The factual allegations in the complaint are viewed in a light most favorable to the non-moving party; however, the court is "not obliged to ignore any facts set forth in the complaint that undermine the plaintiff's claim or to assign any weight to unsupported conclusions of law." Id. (quoting R.J.R. Serv., Inc. v. Aetna Cas. & Sur. Co., 895 F.2d 279, 281 (7th Cir. 1989)). Although courts may not typically consider evidence outside the pleadings on a Rule 12(c) motion, they may consider documents referenced in the complaint and central to the plaintiff's claim without converting the motion to one for summary judgment. Tierney v. Vahle, 304 F.3d 734, 738 (7th Cir. 2002). "When a complaint fails to state a claim for relief, the plaintiff should ordinarily be given an opportunity . . . to amend the complaint to correct the problem if possible." Bogie v. Rosenberg, 705 F. 3d 603, 608 (7th Cir. 2013). Nonetheless, leave to amend need not be given if the amended pleading would be futile. See id.; Foman v. Davis, 371 U.S. 178, 182 (1962).
Deiwert is a retired former FedEx employee who alleges that he received Cigna health insurance as part of certain retiree benefits "provided by FedEx." (ECF No. 1-2 at 3, ¶ 2.) Deiwert was a participant in the FedEx Corporation Retiree Group Health Plan ("RGHP" or the "Plan"), which also provided coverage for his wife. (Compl. ¶ 3, ECF No. 1-2 at 3.) The Plan's summary document, portions of which Cigna attached to its motion, defines (1) the Plan "Administrator" and the "Company" as FedEx, (2) the "Plan" as the FedEx Corporation Retiree Group Health Plan, and (3) the "Claims Paying Administrator" as Cigna. (ECF No. 25-1 at 7, 12.) In addition, the Plan gave Cigna "discretionary authority to determine eligibility for benefits and to construe the terms of the FedEx Corporation Retiree Group Health Plan." (ECF No. 12 at 3, ¶¶ 6-7.)
Deiwert alleges that between November 2014 and June 2017, FedEx "withheld monthly payments from [his] retirement benefits and [paid these] sums . . . to . . . Cigna." (ECF No. 1-2 at 3, ¶ 5.) Deiwert also alleges that although $24,560.00 in "[insurance coverage] premiums were deducted from [his] retirement benefits[,]" Cigna refused to pay for one of his wife's medical procedures. (ECF No. 1-2 at 3-4, ¶¶ 4-7.) Deiwert claims that Cigna's refusal to pay constitutes a breach of contract to provide medical coverage insurance and requests that the Court direct Cigna to pay the outstanding medical claim submitted by his wife's medical provider, Southern Indiana Orthopedics. (ECF No. 1-2 at 4, ¶ 10.)

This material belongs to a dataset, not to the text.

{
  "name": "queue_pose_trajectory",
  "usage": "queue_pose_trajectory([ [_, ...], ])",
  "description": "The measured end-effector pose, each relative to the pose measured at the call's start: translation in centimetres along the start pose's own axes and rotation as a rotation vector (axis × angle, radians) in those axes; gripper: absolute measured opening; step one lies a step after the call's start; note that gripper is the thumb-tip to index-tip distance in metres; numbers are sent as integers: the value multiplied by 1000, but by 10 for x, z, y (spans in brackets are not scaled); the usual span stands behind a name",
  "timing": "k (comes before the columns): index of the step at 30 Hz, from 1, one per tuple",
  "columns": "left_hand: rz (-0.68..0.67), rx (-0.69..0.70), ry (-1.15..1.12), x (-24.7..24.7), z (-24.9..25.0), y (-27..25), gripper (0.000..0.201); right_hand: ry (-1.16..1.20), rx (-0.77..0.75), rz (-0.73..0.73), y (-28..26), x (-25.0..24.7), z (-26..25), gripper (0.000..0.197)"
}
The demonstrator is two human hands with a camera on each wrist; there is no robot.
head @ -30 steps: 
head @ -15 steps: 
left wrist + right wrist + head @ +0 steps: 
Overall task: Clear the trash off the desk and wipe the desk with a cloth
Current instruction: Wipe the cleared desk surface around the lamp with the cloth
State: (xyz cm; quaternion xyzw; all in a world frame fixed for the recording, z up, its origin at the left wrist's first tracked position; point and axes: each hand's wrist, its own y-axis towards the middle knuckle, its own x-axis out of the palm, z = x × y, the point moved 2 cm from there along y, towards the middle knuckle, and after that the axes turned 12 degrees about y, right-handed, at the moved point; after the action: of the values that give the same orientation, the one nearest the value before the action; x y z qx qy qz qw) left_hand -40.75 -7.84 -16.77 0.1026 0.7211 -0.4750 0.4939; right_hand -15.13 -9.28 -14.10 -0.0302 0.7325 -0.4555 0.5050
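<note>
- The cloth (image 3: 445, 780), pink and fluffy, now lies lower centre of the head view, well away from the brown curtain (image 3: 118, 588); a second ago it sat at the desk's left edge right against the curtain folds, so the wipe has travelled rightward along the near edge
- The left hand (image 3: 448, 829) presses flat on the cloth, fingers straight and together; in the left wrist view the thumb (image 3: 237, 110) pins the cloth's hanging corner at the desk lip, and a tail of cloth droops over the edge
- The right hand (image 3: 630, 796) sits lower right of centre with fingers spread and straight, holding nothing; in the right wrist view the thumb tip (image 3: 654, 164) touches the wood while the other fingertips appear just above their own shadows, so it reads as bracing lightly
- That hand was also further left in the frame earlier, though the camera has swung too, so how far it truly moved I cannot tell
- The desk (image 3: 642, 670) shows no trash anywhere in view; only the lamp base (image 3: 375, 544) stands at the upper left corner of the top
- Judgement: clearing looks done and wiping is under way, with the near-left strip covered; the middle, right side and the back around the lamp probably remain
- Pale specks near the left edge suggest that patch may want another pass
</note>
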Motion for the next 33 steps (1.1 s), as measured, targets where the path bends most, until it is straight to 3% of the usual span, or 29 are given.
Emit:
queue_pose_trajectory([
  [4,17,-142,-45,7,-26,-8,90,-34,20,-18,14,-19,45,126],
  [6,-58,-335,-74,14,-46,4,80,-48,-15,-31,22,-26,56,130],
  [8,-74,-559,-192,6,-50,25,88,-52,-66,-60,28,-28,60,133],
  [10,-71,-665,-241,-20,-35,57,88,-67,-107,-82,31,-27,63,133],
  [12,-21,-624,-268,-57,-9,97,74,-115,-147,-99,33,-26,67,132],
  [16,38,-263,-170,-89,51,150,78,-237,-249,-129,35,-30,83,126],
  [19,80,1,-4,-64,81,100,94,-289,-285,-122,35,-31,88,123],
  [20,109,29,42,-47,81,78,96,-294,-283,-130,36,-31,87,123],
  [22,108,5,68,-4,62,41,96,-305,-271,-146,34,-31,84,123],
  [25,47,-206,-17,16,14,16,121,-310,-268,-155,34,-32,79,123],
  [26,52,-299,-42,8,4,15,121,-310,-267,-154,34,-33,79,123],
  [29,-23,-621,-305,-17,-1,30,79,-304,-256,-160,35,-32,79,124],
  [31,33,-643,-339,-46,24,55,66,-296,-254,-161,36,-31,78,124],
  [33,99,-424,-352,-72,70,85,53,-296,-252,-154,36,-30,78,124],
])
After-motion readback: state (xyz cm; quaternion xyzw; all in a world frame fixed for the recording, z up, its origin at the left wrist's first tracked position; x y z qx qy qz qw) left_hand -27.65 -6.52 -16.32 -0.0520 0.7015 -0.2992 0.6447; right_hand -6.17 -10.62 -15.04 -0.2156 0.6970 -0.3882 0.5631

Cigna disputes that it is the proper defendant in this matter and argues that Deiwert "erroneously alleges he was provided retiree health insurance through Cigna," when Deiwert was actually a "participant in the FedEx . . . Retiree Group Health Plan . . ." (ECF No. 25 at 1-2.) Cigna further argues that because it is merely the "claims paying administrator of the [Plan]," Deiwert cannot assert benefit claims against Cigna, and instead must assert such claims against the Plan itself. (ECF No. 25 at 2; ECF No. 12 at 3, ¶ 6.) Cigna answered Deiwert's Complaint and asserted the affirmative defenses that Deiwert failed to join the Plan as an indispensable party under Federal Rule of Civil Procedure 12(b)(7) and that Deiwert fails to state a claim because he failed to exhaust his administrative remedies under ERISA before bringing the present suit. (ECF No. 12 at 3, ¶¶ 2, 9.) Deiwert failed to respond to Cigna's Rule 12(c) motion.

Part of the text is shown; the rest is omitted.